- [Task description]: Below are lines of data, and only some are wanted. Please repeat exactly those from the line that has "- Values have" through the line that has "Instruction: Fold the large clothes".
::::
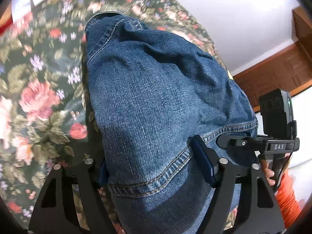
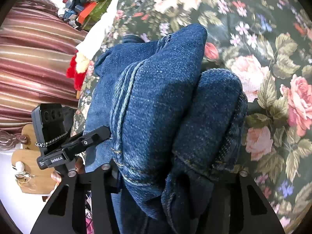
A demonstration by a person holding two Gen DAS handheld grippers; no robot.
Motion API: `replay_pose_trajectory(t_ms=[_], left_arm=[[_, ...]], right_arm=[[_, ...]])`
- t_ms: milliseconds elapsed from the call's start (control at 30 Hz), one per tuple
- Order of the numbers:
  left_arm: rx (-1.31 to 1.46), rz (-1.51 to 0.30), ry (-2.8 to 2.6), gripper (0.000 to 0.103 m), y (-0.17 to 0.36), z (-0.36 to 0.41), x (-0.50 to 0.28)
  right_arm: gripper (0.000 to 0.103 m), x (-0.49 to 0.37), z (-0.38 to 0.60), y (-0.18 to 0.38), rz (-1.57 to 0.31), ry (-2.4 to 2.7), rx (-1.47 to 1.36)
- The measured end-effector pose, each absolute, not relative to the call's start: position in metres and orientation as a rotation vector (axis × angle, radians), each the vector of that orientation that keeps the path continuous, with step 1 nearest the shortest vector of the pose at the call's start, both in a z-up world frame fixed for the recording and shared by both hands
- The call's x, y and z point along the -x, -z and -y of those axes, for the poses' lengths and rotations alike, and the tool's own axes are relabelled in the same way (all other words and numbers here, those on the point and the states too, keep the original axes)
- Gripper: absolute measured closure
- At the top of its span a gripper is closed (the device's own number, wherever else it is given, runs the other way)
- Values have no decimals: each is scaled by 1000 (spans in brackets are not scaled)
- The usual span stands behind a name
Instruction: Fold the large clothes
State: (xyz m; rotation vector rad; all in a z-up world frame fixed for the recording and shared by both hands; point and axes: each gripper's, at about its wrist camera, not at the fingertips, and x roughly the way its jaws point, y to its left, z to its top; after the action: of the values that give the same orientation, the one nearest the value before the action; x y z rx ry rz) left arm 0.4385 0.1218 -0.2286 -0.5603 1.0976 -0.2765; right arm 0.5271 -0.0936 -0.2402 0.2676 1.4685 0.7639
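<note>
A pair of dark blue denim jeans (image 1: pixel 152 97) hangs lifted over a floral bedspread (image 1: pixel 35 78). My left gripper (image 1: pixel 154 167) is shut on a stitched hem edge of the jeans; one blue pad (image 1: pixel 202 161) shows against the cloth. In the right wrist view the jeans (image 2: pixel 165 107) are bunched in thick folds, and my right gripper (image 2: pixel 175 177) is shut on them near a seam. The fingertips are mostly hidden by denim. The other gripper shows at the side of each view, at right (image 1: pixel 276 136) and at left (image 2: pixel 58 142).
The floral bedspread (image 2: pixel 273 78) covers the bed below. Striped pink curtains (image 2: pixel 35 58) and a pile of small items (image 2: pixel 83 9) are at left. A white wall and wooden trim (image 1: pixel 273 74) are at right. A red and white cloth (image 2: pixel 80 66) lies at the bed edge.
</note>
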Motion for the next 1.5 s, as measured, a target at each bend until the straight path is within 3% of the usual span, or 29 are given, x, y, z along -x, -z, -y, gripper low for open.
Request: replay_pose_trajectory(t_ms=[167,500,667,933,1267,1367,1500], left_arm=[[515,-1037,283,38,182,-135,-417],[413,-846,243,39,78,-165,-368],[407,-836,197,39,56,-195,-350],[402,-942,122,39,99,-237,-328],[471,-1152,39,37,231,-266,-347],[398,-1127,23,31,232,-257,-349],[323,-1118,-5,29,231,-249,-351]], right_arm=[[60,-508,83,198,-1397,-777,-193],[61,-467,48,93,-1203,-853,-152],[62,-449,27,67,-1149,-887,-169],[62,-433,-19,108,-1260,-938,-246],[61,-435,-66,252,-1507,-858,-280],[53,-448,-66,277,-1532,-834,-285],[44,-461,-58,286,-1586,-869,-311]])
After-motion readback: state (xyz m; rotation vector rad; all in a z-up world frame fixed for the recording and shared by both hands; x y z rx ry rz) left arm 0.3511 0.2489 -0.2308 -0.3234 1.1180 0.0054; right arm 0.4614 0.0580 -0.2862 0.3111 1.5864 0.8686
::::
- [Answer]:
- Values have no decimals: each is scaled by 1000 (spans in brackets are not scaled)
- The usual span stands behind a name
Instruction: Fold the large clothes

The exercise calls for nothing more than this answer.